Brad from Low N Slow Meat Co
Our biggest problem is labour. There’s just not enough people to do all the work, which is why we’re here looking for equipment that can do grinding and packaging. We’re looking at investing for the future as this will probably be a long-term problem.

Wiley’s suggestion
You can get some pretty automated stuff in this area, but it depends whether your company is able to be automated. If you’re doing T-bone steaks but also sausages and your production isn’t repetitive all day long, trying to automate your whole business might be harder and more expensive than you expect. Our guys can determine what the right solution is. We do very careful modelling so you can see exactly what machinery can be implemented where, and where you’re better off trying to recruit people.

Siddhartha from Probiotics Australia
We make probiotics for other companies that include live cultures as an ingredient. One of our biggest challenges is that the shelf life of foods can be altered by adding probiotics. There’s a lot of science that goes into implementing probiotics into products in a way that won’t affect their shelf life.

Wiley’s suggestion
This sounds like a very specialist area, so we’d get to intimately know the variables and then we could either assist or make introductions to others. All our client relationships start with discovery for this very reason.

PT, Veda and Paula from Krispy Kreme
Our challenge is that we need specialist facilities and equipment for medium sized orders. We have lots of different styles of donuts, and each style often requires a different machine for decorating, so we have lots of smaller orders. There’s lots of equipment here for large scale production but very little in the mid-range. We have too many small selections to buy equipment that does just one thing.

Wiley’s suggestion
We’d want to establish they’re looking at this the right way. Establish the base need. Is the need to build a single bespoke piece of equipment that can do multiple styles of donuts? Or are there a few off the shelf proprietary options that can be fitted together that can do the full range for a lower cost? We’ve got the design expertise and the connections to go through all options come up with a range of solutions at different prices and output capabilities.

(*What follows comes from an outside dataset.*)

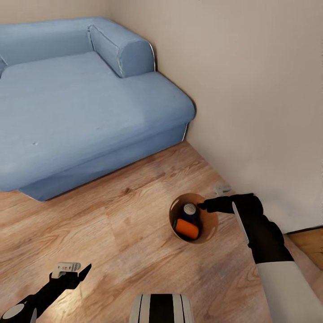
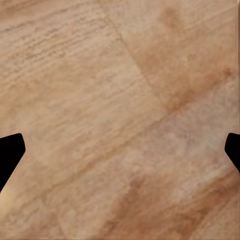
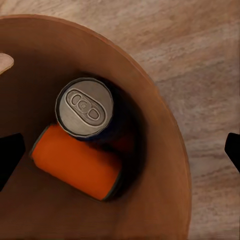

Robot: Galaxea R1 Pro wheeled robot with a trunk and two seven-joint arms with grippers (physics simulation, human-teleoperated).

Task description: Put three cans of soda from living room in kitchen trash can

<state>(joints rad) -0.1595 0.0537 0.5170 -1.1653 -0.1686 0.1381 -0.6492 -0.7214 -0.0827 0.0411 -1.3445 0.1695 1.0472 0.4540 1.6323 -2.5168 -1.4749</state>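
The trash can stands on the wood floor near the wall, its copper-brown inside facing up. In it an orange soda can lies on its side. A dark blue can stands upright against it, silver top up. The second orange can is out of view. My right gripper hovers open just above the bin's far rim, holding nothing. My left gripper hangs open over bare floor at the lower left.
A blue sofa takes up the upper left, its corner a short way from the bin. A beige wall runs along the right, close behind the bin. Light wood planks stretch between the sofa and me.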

Sarathlal from Lalus Snacks Pty Ltd
We’re a small business that makes Indian style sweets and snacks. I’m looking at automating some of our facilities but the challenge is being able to adapt the equipment for Indian-style cooking. For example lots of the deep fryer equipment here is based around baskets but we need woks with a convex shape. I’m wondering how I’d do these alterations to the equipment on sale.

Wiley’s suggestion
Designing custom, complex food production equipment is our expertise – but this sounds like this is a boutique manufacturer looking for a solution at a lower price point. Start-ups and scale-ups often need fit-for-purpose solutions but don’t have the luxury of excess capital like some of the bigger players. With our extensive network of suppliers, Wiley can often help facilitate introductions to the companies and people who can offer solutions at the right scale.

Reiner and Katherina from The Golden Bone Bakery (they make dog treats)
We’re looking to scale up, but we need equipment and facilities at a mid-range scale. We’re noticing a real lack of businesses that target this market at this trade show, and just generally. We’re walking around wondering if the solution is to do some customisation of pre-existing technology. Like maybe we could turn second hand pizza ovens into dog treat baking ovens.

Wiley’s suggestion
As mentioned before, we always start with the discovery phase. We get to know a business and what their requirements are. Some clients think they know the science behind production but scaling requires science in ways you don’t expect. For example, if you’re doing 200 tones of dog food a year, you need to model what the income will be, which determines how much money you’ve got to invest on machinery. You’d want to do hypotheticals at each price and scale point to discover costs, but also benefits. There’s also limiting factors on secondhand equipment in unexpected ways. We can help to predict those.